La résistance pour sa part dispose de réserves suffisantes pour tenir en échec les troupes d’occupation, et ce indirectement en raison de la politique passée et présente des Occidentaux. Si le soutien de ceux-ci à Karzaï provoque un renforcement du consensus dont jouissent les différents secteurs de la résistance, il suffit de se baisser et de fouiller le sol pour s’armer. Les opérations les plus meurtrières lancées contre les troupes d’occupation sont réalisées à partir d’explosifs provenant de mines anti-char. En dépit des accusations lancées par le gouvernement américain contre l’Iran, accusé de livrer des mines à la résistance, ces dernières ne sont, pour la plupart, que des mines Tc-6 de fabrication italienne, livrées par les États-Unis et leurs alliés par dizaines de milliers aux djihadistes et autres « combattants de la liberté » à l’époque de l’occupation par l’URSS. Si seulement 20 000 d’entre elles ont été désamorcées depuis 1989 selon les Nations Unies, les experts ne savent pas si c’est en dizaines ou en centaine de milliers qu’il faut chiffrer les mines encore enfouies dans le sol afghan depuis cette période.

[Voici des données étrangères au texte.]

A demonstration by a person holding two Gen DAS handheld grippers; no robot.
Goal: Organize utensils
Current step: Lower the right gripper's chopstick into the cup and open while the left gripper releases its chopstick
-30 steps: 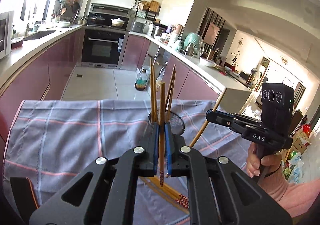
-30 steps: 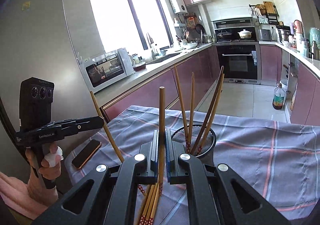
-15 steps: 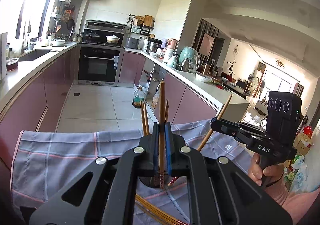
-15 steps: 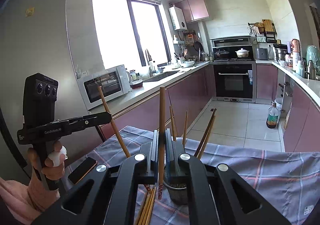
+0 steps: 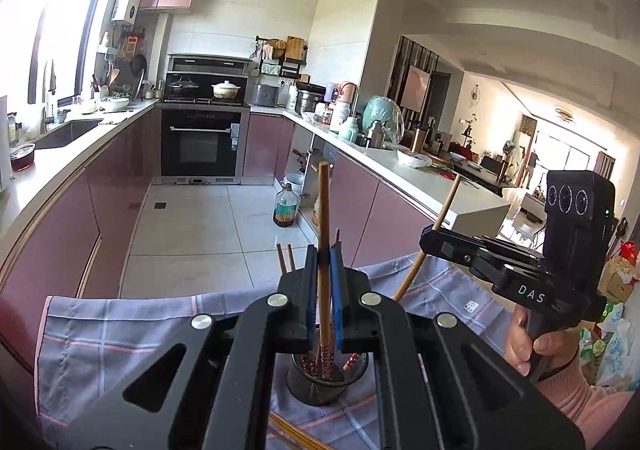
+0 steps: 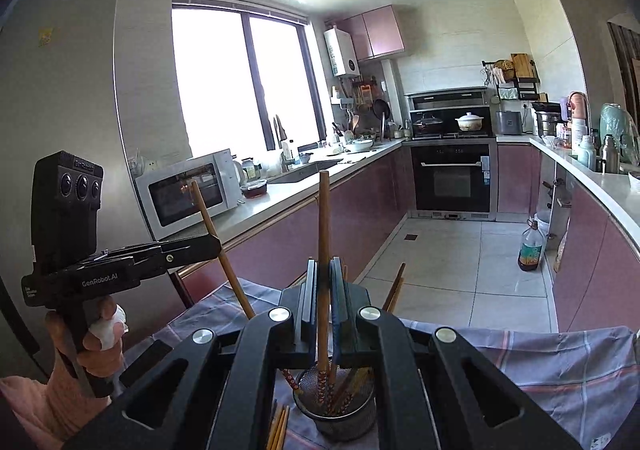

Dans un article publié dans l’hebdomadaire égyptien Al-Ahram Weekly le 4 juin dernier à l’occasion des cent premiers jours de présidence Obama, Hamid Dabashi notait déjà que « le monde n’avait pas à attendre la décision [du président américain de faire machine arrière sur ses promesses concernant Guantanamo et les tribunaux spéciaux militaires] pour réaliser qu’Obama était le nouveau visage de l’impérialisme américain. Sa stratégie pour l’Afghanistan et le Pakistan (…) s’est avérée beaucoup plus meurtrière [en l’espace de trois mois] que tout ce qu’avait fait jusqu’à présent George Bush. Avec toute sa stupidité prétentieuse, Bush était trop occupé par le dossier irakien pour commettre d’autres folies en Afghanistan. Ce n’est pas le cas d’Obama. Sans s’être désengagé d’Irak, il se déploie progressivement en Afghanistan. Mais si l’Irak a été le bourbier de Bush, l’Afghanistan et le Pakistan seront l’enfer d’Obama. (…) La combinaison incandescente des dossiers afghan et pakistanais signifiera la ruine d’Obama, comme l’Irak l’a été pour Bush. »

Affiches Karzai
Affiches électorales de Hamid Karzaï dans les rues de Kaboul

Le Pakistan en proie à un chaos grandissant

La situation au Pakistan s’est dans le même temps considérablement dégradée. Ce pays de 180 millions d’habitants, détenteur de l’arme nucléaire, vit une guerre larvée au sein de la classe dominante entre pro-américains et islamo-nationalistes. Ces derniers contrôlent une bonne partie de l’appareil de sécurité et de l’armée. Ils refusent un alignement systématique sur Washington et cherchent à affermir le rôle du pays en tant que puissance régionale, notamment vis-à-vis du frère ennemi historique, l’Inde. Les différents secteurs qu’a appuyés sans retenue jusqu’à présent Washington, celui de Pervez Musharraf avec son gouvernement militaire tout d’abord (entre 1999 et 2008), et à présent celui du veuf de Benazir Bhutto, Asif Ali Zardari (Parti du Peuple Pakistanais), se sont révélés incapables de rétablir un semblant d’ordre et de freiner la spirale de violence dans laquelle plonge le pays.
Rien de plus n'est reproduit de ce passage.